The advice he gives me is not much advice as normal conversation. He'll throw out bits and pieces of hidden advice, which I used to rarely look at beyond face value. Example being, 'Now there's a dirt ball.' Or 'What the hell do you see in her as a friend?'. Most of the time when he tries at making a point, I argue back until I feel I have discredited his point. It's painful to admit that when he makes an argument, in reality, he turns out being 98% right, if not 100% right, leaving me with the same listen to Erik mantra in my stubborn head.

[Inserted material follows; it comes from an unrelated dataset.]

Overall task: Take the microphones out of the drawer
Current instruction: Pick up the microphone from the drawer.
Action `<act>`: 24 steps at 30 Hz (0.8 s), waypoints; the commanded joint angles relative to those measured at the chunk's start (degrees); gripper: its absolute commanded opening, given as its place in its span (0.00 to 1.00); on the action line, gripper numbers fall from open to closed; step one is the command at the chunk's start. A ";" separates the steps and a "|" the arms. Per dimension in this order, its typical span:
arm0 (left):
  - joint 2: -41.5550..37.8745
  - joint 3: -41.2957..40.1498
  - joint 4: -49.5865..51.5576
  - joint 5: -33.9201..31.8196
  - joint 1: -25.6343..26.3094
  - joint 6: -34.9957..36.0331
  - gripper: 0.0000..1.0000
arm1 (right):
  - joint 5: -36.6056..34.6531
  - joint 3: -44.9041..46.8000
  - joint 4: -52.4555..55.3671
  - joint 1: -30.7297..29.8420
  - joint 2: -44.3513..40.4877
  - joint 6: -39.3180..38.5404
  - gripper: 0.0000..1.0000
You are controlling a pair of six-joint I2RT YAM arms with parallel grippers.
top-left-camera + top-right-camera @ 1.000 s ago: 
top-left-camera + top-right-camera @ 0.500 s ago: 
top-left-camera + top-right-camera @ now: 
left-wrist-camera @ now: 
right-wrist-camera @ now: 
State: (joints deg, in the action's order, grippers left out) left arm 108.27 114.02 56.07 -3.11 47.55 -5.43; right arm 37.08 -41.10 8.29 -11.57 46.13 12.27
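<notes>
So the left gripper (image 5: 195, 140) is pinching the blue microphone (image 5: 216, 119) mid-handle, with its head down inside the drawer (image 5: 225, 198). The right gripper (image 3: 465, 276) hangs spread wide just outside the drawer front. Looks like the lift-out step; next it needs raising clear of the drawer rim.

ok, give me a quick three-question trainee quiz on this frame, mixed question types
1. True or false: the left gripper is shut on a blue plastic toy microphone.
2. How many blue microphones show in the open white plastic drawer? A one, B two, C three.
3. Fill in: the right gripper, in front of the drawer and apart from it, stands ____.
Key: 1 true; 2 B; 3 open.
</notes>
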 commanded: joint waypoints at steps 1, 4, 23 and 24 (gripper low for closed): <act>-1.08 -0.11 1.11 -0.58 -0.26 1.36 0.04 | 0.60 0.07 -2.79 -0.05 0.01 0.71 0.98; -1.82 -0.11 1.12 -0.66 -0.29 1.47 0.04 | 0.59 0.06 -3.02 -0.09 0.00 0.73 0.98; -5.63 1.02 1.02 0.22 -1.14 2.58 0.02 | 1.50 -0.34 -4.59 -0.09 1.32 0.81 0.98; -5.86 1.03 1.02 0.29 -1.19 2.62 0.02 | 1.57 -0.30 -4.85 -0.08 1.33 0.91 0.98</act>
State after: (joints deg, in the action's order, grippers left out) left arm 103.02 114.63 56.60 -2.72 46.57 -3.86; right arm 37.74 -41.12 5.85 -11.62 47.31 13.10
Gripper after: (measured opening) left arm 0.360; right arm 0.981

'Muy sucio se'or!' He shouts in excitement and happiness in the middle of my train of thought, a phrase meaning very dirty in Spanish, a phrase casually tossed around by him. I look to the T.V screen and see his player do a flip after scoring, his fist are raised in the air in celebration.

Who is this Erik character? Erik is many things, but above all, Erik is my brother. His blonde hair and blue eyes contradict my dark locks and hazel eyes, his pale skin doesn't match my olive skin tone, he's two years older, but we are true related siblings. Many find this unfathomable, but through our veins run the same Native American and Norwegian blood.

The differences do not end at the looks. Erik's angelic behavior is far different from my compulsive decision making, rooted from a very strong case of ADD. He's often called a man of few words, while I wish I knew how to close my mouth. On Friday nights you can find him playing ping pong or playing poker with his closest guy friends.

Ask him why he doesn't engage in many of the behaviors other 16 year old boys do you get the same standard answer, 'It's not worth it. Getting caught at a party with alcohol and getting into trouble is not a place I want to be. No party is worth a suspension from soccer. There are plenty of other things I would rather do.' He sees no shame in a night a home, verse a night of unneeded risk.

When It comes to popularity, it is far from the forefront of his mind. 'If being popular means getting in trouble, then that's not where I want to be, I've got a few close friend and that's why I'm lucky.' Despite this belief, my brother has managed to build himself a reputation of generally being a good guy. Although I recognize that he isn't exactly social royalty, he does get a sizable amount of attention for being a poker and soccer stud.

As I think about my brother in my life, staring a the ceiling, I realize what an a quiet hero he is, never looking for any recognition for being the oustanding guy he is. I understand the braveness it takes to do the right thing as an adolescent, I am in awe at the ease in which Erik does this.

He scores another goal as he wildly laughs and does an Irish jig with his large white feet.

'Lauren, you have to watch this goal.' He says, smile spread wide across his face. I watch him rewind as I am eager to listen.